Mind Main Page
A Starting Point for Philosophical Investigations
Finding clarity about what it is for an organism to perceive and to act in physical and social environments, it seems to me, will shed light on longstanding philosophical questions about why we value what we do, about what it is to be a person and why we should take certain things to be real, about the nature and limits of human knowledge.
 
An Illustration
The complexity of conscious experience can seem as if it would defy any attempt at a comprehensive explanation in terms of lawful interactions. If this were right, it might well be foolish to base the answers to more general philosophical questions on an account of the mind. But I hold out hope.
 
IFS Barnsley Fern 
 

A plot of one Iterated Function System makes clear the complexity - and beauty -  that can result from very simple rules of transformation, when the results of each successive rule-bound change become the input for the next.

 
Interests
  • Generally, my most keen philosophical interests are in the Philosophy of Mind & Cognitive Science, including Moral Psychology.
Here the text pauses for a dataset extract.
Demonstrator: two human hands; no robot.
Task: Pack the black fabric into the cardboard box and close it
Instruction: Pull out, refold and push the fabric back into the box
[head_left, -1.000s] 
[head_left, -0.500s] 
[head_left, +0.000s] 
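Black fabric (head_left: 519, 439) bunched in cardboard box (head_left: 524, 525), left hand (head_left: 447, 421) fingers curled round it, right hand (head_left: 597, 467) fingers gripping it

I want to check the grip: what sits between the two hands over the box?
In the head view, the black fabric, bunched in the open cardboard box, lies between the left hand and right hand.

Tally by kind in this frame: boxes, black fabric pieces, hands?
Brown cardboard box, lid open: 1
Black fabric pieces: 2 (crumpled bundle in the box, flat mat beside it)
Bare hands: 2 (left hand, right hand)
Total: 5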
I find fruitful approaches to these issues in empirically oriented discussion in contemporary analytic circles, as well as in Ancient Philosophy (Indian and Greek) and the likes of Wittgenstein and Merleau-Ponty.
  • I have an abiding interest in how experience with a particular character could arise from the interactions of one's choices with bodily, social, and ecological conditions.
  • From my background in Buddhist thought, I inherit a particular curiosity about the moral psychology of attention: how what one chooses to experience shapes what one values and who one is.